Goal of the exercise: Find the line containing "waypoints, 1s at" in the entries below. Restate it and each line after it, word for word, up to and including the line containing "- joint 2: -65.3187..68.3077".

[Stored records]

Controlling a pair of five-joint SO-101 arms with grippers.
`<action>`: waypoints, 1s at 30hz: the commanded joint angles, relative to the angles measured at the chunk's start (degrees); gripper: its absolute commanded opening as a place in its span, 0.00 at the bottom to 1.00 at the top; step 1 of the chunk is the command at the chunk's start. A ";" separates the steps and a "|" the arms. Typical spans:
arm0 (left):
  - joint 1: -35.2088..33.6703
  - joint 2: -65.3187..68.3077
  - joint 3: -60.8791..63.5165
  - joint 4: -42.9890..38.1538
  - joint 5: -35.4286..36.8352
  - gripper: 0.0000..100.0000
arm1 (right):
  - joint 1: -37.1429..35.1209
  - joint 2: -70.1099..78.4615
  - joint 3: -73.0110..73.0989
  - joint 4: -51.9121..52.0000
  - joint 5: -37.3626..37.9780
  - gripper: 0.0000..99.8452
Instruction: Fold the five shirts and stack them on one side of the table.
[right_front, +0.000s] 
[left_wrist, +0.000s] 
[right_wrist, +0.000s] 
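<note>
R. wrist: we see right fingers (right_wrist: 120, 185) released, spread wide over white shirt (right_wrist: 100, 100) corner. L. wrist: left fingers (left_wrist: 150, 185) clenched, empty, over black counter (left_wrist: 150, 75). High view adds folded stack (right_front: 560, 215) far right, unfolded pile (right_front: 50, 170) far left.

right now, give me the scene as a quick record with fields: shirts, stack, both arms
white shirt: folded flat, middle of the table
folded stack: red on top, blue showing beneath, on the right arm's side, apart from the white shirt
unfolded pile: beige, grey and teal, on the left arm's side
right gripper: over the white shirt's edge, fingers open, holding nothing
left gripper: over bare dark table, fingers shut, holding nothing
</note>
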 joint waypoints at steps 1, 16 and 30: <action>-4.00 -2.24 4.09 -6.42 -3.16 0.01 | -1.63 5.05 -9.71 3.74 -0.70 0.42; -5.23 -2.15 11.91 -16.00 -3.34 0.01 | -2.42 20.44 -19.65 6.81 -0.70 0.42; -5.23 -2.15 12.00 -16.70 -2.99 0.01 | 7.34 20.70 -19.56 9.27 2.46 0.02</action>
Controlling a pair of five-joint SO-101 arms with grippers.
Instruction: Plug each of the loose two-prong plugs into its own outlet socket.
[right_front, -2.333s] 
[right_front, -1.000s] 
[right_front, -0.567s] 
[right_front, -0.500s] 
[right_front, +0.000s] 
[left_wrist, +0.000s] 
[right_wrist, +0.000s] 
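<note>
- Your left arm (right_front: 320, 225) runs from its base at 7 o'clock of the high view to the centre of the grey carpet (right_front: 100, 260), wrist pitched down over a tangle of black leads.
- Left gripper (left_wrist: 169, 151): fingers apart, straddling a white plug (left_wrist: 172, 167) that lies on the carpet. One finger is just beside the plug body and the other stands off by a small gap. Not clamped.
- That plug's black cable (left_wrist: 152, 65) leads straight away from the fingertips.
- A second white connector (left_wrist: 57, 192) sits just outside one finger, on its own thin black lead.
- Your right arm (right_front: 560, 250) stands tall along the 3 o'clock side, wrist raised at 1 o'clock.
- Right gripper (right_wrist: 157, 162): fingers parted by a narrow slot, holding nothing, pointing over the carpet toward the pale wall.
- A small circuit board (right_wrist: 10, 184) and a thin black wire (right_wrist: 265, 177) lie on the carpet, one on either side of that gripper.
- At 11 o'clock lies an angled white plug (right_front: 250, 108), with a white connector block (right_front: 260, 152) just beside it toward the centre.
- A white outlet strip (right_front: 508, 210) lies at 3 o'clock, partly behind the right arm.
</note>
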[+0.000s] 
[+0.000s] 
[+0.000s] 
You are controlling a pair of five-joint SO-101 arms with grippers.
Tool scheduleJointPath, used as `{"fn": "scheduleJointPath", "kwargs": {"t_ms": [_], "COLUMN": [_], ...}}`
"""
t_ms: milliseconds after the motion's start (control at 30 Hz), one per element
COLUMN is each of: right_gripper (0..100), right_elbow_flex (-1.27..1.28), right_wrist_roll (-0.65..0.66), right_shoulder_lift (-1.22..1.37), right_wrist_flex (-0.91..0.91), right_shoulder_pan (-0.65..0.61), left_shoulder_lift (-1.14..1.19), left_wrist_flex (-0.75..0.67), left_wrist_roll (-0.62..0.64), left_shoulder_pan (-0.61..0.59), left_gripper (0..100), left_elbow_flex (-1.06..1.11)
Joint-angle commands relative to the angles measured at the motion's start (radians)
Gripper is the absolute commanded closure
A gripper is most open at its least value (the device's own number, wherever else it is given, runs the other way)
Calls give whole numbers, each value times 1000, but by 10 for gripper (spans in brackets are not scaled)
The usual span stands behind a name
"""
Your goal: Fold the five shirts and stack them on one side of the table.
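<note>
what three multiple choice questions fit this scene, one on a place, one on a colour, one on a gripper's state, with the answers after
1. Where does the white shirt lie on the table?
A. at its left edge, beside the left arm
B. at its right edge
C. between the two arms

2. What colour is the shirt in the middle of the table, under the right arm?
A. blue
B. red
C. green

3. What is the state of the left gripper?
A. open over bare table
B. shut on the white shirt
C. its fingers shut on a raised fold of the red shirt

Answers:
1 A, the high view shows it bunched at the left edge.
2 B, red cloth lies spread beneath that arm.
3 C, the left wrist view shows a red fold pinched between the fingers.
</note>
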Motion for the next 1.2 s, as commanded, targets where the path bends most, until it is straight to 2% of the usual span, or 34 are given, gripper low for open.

Answer box:
`<action>`: waypoints, 1s at 30hz: the commanded joint angles, relative to the angles measured at the chunk's start (degrees); gripper: its absolute commanded opening as a place in its span, 0.00 at the bottom to 1.00 at the top; step 1 of the chunk is the command at the chunk's start. A ";" separates the steps and a "|" the arms. Typical spans:
arm0 (left):
  - joint 1: -35.2088..33.6703
  - joint 2: -65.3187..68.3077

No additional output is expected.